Structure in the Space of Value Functions. Foster, Dayan. Machine Learning 2002.

Consider case where dynamics are static but rewards may change – need at least value functions for a few instantiations of the rewards to use it
Standard hierarchical RL does temporal abstraction.
1. The approach here instead performs structural abstraction, which is state aggregation
A common method is to group states together, which is often lossy (Michael has a paper on when this isn’t lossy)

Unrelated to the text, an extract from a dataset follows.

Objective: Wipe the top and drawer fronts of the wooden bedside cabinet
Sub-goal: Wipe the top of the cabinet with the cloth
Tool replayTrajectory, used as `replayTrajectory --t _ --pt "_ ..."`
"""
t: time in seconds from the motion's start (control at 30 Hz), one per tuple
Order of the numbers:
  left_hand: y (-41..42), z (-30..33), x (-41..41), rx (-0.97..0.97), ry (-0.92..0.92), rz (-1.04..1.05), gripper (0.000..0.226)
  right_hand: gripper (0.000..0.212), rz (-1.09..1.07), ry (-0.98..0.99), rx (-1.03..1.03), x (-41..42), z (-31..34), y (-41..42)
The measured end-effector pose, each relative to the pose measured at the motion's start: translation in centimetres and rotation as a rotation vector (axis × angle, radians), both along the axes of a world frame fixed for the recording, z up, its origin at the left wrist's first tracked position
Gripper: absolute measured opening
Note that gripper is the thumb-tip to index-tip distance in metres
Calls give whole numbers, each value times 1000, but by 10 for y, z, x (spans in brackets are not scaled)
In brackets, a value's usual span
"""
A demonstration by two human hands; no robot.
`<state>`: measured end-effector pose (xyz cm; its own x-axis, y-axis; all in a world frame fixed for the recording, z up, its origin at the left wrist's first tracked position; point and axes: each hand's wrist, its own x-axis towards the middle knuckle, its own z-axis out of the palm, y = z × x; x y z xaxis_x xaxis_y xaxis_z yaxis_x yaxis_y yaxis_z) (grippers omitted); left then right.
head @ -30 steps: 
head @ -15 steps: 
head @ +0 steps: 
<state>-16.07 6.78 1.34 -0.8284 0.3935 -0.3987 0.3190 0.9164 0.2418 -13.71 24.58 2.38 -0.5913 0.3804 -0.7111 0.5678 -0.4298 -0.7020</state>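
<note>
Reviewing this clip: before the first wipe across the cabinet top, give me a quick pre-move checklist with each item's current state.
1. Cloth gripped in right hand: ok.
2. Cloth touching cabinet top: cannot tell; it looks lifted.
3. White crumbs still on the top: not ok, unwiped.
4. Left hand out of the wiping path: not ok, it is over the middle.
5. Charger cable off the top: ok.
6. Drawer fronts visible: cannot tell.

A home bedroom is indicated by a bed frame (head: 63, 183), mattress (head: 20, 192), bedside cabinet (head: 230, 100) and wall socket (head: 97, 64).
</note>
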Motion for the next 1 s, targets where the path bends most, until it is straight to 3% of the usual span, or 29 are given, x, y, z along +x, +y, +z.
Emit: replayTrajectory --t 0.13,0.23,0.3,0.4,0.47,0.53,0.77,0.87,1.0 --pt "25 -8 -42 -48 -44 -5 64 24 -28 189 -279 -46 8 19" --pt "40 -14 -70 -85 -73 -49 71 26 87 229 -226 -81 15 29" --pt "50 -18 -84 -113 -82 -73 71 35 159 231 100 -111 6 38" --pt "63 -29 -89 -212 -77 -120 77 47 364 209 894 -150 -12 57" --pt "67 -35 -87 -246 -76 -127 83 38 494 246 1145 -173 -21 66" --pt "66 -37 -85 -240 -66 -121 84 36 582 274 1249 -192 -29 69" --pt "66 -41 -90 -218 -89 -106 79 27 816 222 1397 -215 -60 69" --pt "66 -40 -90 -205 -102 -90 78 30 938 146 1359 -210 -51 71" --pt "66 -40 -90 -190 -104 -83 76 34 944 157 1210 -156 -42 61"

Here they propose augmenting state information with structural abstraction, as opposed to throwing away the original state and only using the aggregated state
1. This gets rid of problems of sub-optimal solutions or partial observability
Generally structural abstraction is done top-down, but here a bottom-up approach is proposed
1. Do unsupervised learning on collections of optimal value functions <how is that unsupervised then?>
“…value functions, particularly for a few different goals, contain substantial information about the functional texture of the underlying MDP, amounting, in many cases, to an appropriate structural decomposition of the problem.”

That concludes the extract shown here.